Landrum also said AEDP worked with city staff and the developer along previously established city requirements and changing those last-minute as the project comes forward could put it in jeopardy. The explanation is a little complicated, so it’s presented in full below:
For the Hotel Heron project, AEDP, the City staff, and the developer engaged with the state and negotiated this deal according to the terms and requirements that are currently in place. Meaningfully changing a policy for an approved and welcomed project has created a challenging situation that has put the viability of the project in peril. Our role is to explain the impacts of these changes, advocate for the approval of this great project on its merits and work with our elected leaders to set new policies that are clear for new projects moving forward.
To your question about feasibility, labor requirements, prevailing wages, collective bargaining agreements all have implications on a project’s bottom line, so any business or developer needs to understand those costs at a project’s inception to be able to adequately budget for them.
Ultimately, there are no provisions at the state or local level that require labor agreements to qualify for this incentive program.
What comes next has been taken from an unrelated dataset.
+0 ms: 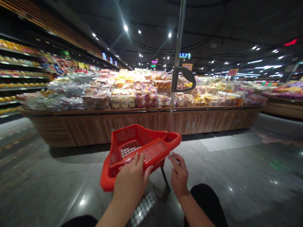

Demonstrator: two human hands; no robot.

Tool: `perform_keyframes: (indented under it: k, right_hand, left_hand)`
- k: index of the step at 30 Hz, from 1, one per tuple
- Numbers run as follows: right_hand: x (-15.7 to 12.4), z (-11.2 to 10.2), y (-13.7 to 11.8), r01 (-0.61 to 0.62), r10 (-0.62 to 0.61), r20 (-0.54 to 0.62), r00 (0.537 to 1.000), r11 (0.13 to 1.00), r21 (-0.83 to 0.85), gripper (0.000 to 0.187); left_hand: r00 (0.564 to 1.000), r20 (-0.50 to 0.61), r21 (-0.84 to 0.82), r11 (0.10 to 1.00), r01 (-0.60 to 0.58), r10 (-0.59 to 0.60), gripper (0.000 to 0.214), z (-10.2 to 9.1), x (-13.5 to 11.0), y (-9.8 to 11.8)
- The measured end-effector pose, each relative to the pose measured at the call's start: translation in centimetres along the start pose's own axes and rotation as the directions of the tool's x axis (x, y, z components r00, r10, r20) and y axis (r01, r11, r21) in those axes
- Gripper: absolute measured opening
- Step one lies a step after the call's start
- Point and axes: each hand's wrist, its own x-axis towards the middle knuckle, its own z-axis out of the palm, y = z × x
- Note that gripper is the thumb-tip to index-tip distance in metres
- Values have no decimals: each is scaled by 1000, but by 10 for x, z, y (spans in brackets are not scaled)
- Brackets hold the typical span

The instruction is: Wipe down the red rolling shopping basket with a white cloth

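A red plastic shopping cart (156, 150) stands in front of me, with a slotted basket and a faded panel on its handle bar. My left hand (131, 176) lies over the handle bar, fingers on top and thumb along the near side. Just right of the handle, my right hand (179, 171) is closed in a pinch. A small whitish scrap (170, 154) shows at its fingertips, too small to name. A metal pole (179, 34) with a dark grey loop grip (175, 78) rises from the cart's right end.
Ahead stands a long wood-panelled display counter (94, 124) heaped with packaged goods (123, 94). Stocked shelves (21, 72) run along the left, and another counter (284, 107) is at the right. The grey tiled floor (227, 170) is shiny. My dark-clothed knee (208, 201) shows below.
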Motion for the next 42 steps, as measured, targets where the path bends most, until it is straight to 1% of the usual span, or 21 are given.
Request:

Under Virginia law, the City does not have the power to set its own prevailing wage, but we do support efforts to create one at the state level, as outlined in the City’s legislative agenda for the upcoming year. The conversation about including this requirement is under discussion because we are considering public investment- as explained above, and discussed with recent projects like Landmark Mall, staff’s role is to provide information about the feasibility of making changes, and to outline any costs or implications those changes might have on the project, so that Council can make informed policy and project decisions.
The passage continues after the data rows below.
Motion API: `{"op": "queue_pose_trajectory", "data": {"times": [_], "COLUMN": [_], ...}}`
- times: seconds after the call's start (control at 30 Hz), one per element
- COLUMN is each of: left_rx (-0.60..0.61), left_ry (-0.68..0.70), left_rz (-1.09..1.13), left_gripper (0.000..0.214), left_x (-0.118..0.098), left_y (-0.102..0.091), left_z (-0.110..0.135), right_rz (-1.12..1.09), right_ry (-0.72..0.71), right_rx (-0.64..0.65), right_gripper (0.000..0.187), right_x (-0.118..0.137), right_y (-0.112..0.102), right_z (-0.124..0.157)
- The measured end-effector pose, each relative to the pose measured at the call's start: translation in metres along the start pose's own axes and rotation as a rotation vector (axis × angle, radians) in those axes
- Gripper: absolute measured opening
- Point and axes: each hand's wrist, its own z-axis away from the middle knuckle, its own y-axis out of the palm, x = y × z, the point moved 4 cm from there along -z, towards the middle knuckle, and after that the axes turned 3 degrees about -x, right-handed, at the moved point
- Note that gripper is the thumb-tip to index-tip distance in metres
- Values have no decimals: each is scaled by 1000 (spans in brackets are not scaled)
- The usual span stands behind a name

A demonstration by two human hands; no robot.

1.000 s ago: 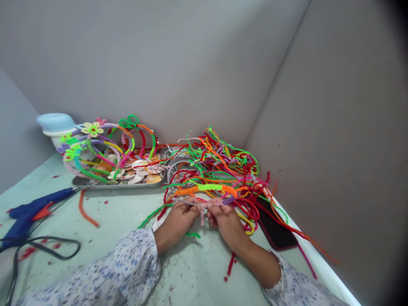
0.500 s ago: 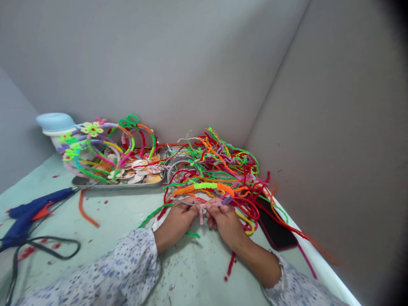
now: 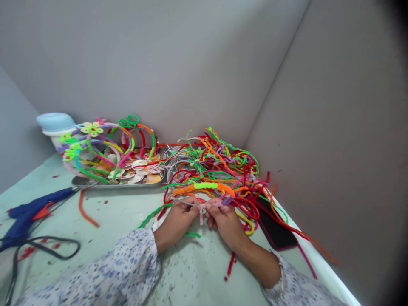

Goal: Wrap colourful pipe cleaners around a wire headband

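My left hand (image 3: pixel 178 220) and my right hand (image 3: pixel 225 222) meet low in the middle, both pinched on a thin headband (image 3: pixel 219 203) partly wrapped in pale pink pipe cleaner; a short pink end (image 3: pixel 201 217) hangs down between my thumbs. Just beyond my fingers lies a headband wrapped in orange and lime green (image 3: pixel 205 187). Behind it rises a tangled heap of red, green, orange and purple pipe cleaners (image 3: pixel 223 163).
A metal tray (image 3: pixel 95 182) with shells and finished colourful headbands (image 3: pixel 105 144) sits at the back left, a pale blue lidded pot (image 3: pixel 55 125) behind it. A blue glue gun (image 3: pixel 28 214) with black cord lies far left. A dark phone (image 3: pixel 276 231) lies right. Grey walls enclose the corner.
My hands have shifted very slightly on the pink-wrapped headband; otherwise nothing has visibly moved.
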Motion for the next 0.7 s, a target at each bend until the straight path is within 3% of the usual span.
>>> {"op": "queue_pose_trajectory", "data": {"times": [0.7], "left_rx": [-9], "left_ry": [-6], "left_rz": [-10], "left_gripper": [20], "left_x": [-8], "left_y": [-1], "left_z": [2], "right_rz": [25], "right_ry": [46], "right_rx": [-21], "right_gripper": [17], "right_x": [2], "right_y": [1], "right_z": [2]}}
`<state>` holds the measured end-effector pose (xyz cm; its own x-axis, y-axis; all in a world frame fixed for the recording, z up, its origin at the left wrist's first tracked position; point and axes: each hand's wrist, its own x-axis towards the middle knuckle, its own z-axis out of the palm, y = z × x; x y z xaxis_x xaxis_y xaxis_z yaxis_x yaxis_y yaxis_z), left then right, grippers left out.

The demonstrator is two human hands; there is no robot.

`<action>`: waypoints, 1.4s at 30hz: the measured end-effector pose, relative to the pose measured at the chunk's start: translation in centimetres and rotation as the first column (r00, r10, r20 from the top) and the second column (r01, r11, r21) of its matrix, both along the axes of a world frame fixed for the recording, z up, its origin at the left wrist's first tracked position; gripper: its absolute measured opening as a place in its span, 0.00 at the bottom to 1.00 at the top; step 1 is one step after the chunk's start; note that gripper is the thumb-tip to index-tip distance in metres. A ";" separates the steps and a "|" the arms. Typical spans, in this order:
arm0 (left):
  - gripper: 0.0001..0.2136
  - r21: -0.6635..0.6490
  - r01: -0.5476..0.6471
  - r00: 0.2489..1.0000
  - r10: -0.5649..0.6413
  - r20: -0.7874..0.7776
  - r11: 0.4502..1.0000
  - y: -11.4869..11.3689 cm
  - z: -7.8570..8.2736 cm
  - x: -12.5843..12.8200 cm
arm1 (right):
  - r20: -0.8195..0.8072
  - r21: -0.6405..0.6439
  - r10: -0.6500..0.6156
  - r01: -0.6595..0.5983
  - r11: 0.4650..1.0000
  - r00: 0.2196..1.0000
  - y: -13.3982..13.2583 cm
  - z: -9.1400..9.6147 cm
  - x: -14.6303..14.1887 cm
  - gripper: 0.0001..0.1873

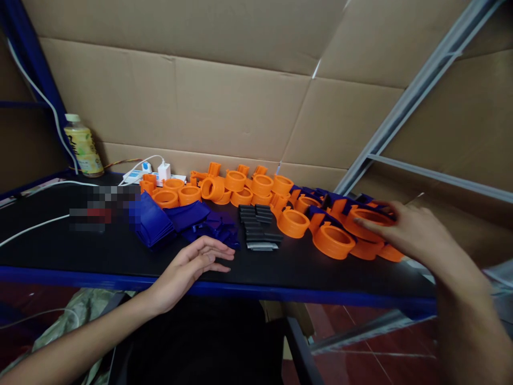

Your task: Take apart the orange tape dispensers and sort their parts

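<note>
The left hand (196, 262) is open and holds nothing, its fingers loosely stretched over the front of the counter (312, 277), near the blue pieces (218, 227) and the black strips (256, 230). The right hand (406, 227) appears to grip an orange ring piece (352, 226) by its right side, thumb to the front and fingers behind. That piece is at the right end of the counter, above other orange rings (294, 229).

The ring looks like moulded plastic, so it should be light and stiff, fairly smooth and not very fragile. The thick round wall seems the surest place to pinch; the thin upright tab beside it would probably give a weaker hold.

Counting: one ring is in the right hand, and at least a dozen others are spread along the counter, overlap hiding the exact number. The fanned blue sheets (154, 222), blue pieces and black strips lie too close to count. There are one bottle (85, 149), one power strip (134, 176) and one white charger (164, 171).
</note>
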<state>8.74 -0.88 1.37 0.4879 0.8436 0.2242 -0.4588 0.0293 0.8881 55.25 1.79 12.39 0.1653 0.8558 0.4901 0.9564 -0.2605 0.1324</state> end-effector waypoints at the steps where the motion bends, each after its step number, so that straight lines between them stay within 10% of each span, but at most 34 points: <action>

If the City Council wishes to make labor agreements a condition of our participation in this state incentive program, it is up to council members to follow the usual decision-making process to hear from City stakeholders, debate the pros and cons of that decision, and adopt and communicate any resulting requirements. And, of course we would follow applicable laws, regulations, and requirements when pursuing projects, as we currently do.
Alyia Gaskins was the City Council member who first raised questions about fair compensation for employees during the City Council discussion and said she hasn’t fully decided how she will vote but treatment of workers on the project will play a role in her vote.
Since my first Council meeting, I have raised issues from wage theft to worker protections to how economic development benefits small businesses. Unions are about more than wages and benefits they are also about working conditions and the right to have discussions about issues that impact you. The reason I am so focused on preserving the rights of workers is because I believe they are in the best position to articulate what is fair compensation. I don’t presuppose my judgment on these cases so I cannot answer the question about how it will impact my vote. We have time before Saturday. I look forward to working with the developer to find a solution. Ultimately, we have to get to a point when we have greater predictability for all in the development process.
Project zoning and the city’s financing role are scheduled for a vote at the City Council meeting tomorrow, Saturday.